Instructions to follow ▸ Return all the entries word for word.

Provided entries ▸

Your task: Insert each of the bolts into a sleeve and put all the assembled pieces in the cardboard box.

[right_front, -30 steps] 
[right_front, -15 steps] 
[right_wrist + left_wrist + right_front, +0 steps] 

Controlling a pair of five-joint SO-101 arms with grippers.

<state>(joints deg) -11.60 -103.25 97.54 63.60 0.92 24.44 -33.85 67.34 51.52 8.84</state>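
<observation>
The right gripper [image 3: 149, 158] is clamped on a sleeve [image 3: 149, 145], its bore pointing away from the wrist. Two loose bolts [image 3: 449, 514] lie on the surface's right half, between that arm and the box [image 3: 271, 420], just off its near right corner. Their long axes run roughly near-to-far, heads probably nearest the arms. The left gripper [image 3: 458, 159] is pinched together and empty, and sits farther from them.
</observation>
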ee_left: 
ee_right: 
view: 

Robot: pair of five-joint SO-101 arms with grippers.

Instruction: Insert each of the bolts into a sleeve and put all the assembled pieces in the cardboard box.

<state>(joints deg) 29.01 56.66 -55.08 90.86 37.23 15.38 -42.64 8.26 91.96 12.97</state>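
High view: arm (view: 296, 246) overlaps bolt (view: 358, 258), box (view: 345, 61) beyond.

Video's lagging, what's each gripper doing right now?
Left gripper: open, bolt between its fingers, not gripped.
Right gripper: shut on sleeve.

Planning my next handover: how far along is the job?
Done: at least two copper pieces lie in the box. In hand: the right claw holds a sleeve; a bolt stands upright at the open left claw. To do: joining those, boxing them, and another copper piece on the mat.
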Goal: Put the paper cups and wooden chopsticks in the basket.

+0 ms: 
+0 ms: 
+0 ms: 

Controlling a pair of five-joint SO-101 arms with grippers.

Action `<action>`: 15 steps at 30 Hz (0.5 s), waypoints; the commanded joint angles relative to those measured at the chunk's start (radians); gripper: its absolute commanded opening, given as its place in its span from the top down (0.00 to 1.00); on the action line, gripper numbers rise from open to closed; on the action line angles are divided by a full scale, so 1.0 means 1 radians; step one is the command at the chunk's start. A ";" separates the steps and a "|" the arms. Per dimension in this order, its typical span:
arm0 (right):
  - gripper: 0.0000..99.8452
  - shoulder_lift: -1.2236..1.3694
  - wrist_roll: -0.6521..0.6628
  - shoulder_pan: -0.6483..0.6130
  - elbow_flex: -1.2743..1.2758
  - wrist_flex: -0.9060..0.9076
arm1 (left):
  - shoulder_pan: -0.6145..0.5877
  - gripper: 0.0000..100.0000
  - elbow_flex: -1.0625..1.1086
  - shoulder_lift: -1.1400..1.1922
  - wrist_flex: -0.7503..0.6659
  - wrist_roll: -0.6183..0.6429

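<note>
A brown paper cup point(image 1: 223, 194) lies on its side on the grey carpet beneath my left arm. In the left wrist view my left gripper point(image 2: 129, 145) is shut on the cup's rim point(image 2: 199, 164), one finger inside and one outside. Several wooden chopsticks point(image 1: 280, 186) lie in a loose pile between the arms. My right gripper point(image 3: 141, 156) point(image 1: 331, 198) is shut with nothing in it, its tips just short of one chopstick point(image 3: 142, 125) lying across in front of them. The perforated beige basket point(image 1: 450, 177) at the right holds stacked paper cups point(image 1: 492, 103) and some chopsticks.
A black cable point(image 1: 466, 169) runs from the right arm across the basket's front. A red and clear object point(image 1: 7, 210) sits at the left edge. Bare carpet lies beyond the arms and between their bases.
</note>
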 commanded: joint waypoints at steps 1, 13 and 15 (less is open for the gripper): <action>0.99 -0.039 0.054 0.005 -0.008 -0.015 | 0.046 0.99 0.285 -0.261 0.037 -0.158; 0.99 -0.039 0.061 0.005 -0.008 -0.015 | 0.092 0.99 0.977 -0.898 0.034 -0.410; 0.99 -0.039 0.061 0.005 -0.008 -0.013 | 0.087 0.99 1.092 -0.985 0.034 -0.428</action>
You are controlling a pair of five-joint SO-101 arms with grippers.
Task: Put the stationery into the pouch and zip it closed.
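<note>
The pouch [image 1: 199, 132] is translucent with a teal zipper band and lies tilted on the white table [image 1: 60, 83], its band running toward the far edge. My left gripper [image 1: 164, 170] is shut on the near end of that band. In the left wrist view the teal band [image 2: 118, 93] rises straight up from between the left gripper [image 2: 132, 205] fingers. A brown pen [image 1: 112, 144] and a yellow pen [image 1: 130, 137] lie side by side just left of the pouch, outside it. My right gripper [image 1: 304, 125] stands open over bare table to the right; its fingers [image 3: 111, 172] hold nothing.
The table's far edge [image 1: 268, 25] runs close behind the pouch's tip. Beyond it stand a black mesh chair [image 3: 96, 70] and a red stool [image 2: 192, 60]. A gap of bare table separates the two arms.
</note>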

Answer box ▸
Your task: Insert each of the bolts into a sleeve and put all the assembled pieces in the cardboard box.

[right_front, -30 steps] 
[right_front, -15 steps] 
[right_wrist + left_wrist + right_front, +0 steps] 

Controlling a pair of five-joint SO-101 arms with grippers.

<state>(joints deg) -11.60 -103.25 97.54 63.60 0.92 24.44 -33.85 67.34 51.52 8.84</state>
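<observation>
The right gripper [image 3: 149, 158] is clamped on a sleeve [image 3: 149, 145], its bore pointing away from the wrist. Two loose bolts [image 3: 449, 514] lie on the surface's right half, between that arm and the box [image 3: 271, 420], just off its near right corner. Their long axes run roughly near-to-far, heads probably nearest the arms. The left gripper [image 3: 458, 159] is pinched together and empty, and sits farther from them.
</observation>
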ee_left: 
ee_right: 
view: 

Robot: pair of five-joint SO-101 arms with grippers.

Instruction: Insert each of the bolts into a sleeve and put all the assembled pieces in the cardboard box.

<state>(joints deg) 29.01 56.66 -55.08 90.86 37.23 15.38 -42.64 8.26 91.96 12.97</state>
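High view: arm (view: 296, 246) overlaps bolt (view: 358, 258), box (view: 345, 61) beyond.

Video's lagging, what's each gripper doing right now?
Left gripper: open, bolt between its fingers, not gripped.
Right gripper: shut on sleeve.

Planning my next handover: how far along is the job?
Done: at least two copper pieces lie in the box. In hand: the right claw holds a sleeve; a bolt stands upright at the open left claw. To do: joining those, boxing them, and another copper piece on the mat.
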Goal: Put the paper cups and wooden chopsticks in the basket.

+0 ms: 
+0 ms: 
+0 ms: 

Controlling a pair of five-joint SO-101 arms with grippers.

Action `<action>`: 15 steps at 30 Hz (0.5 s), waypoints; the commanded joint angles relative to those measured at the chunk's start (radians); gripper: its absolute commanded opening, given as its place in its span from the top down (0.00 to 1.00); on the action line, gripper numbers rise from open to closed; on the action line angles are divided by a full scale, so 1.0 means 1 radians; step one is the command at the chunk's start. A ";" separates the steps and a "|" the arms. Per dimension in this order, its typical span:
arm0 (right):
  - gripper: 0.0000..99.8452
  - shoulder_lift: -1.2236..1.3694
  - wrist_roll: -0.6521..0.6628
  - shoulder_pan: -0.6483..0.6130
  - elbow_flex: -1.2743..1.2758
  - wrist_flex: -0.9060..0.9076
arm1 (left):
  - shoulder_pan: -0.6145..0.5877
  - gripper: 0.0000..100.0000
  - elbow_flex: -1.0625..1.1086
  - shoulder_lift: -1.1400..1.1922
  - wrist_flex: -0.7503..0.6659
  - wrist_roll: -0.6183..0.6429

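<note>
A brown paper cup point(image 1: 223, 194) lies on its side on the grey carpet beneath my left arm. In the left wrist view my left gripper point(image 2: 129, 145) is shut on the cup's rim point(image 2: 199, 164), one finger inside and one outside. Several wooden chopsticks point(image 1: 280, 186) lie in a loose pile between the arms. My right gripper point(image 3: 141, 156) point(image 1: 331, 198) is shut with nothing in it, its tips just short of one chopstick point(image 3: 142, 125) lying across in front of them. The perforated beige basket point(image 1: 450, 177) at the right holds stacked paper cups point(image 1: 492, 103) and some chopsticks.
A black cable point(image 1: 466, 169) runs from the right arm across the basket's front. A red and clear object point(image 1: 7, 210) sits at the left edge. Bare carpet lies beyond the arms and between their bases.
</note>
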 commanded: joint waypoints at steps 1, 13 and 15 (less is open for the gripper): <action>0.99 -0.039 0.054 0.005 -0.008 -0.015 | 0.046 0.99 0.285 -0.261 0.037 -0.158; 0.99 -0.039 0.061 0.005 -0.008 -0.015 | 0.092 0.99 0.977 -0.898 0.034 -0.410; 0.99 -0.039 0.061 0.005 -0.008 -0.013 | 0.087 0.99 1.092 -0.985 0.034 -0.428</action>
You are controlling a pair of five-joint SO-101 arms with grippers.
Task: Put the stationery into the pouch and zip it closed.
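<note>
The pouch [image 1: 199, 132] is translucent with a teal zipper band and lies tilted on the white table [image 1: 60, 83], its band running toward the far edge. My left gripper [image 1: 164, 170] is shut on the near end of that band. In the left wrist view the teal band [image 2: 118, 93] rises straight up from between the left gripper [image 2: 132, 205] fingers. A brown pen [image 1: 112, 144] and a yellow pen [image 1: 130, 137] lie side by side just left of the pouch, outside it. My right gripper [image 1: 304, 125] stands open over bare table to the right; its fingers [image 3: 111, 172] hold nothing.
The table's far edge [image 1: 268, 25] runs close behind the pouch's tip. Beyond it stand a black mesh chair [image 3: 96, 70] and a red stool [image 2: 192, 60]. A gap of bare table separates the two arms.
</note>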

Nothing else is required to complete the exercise.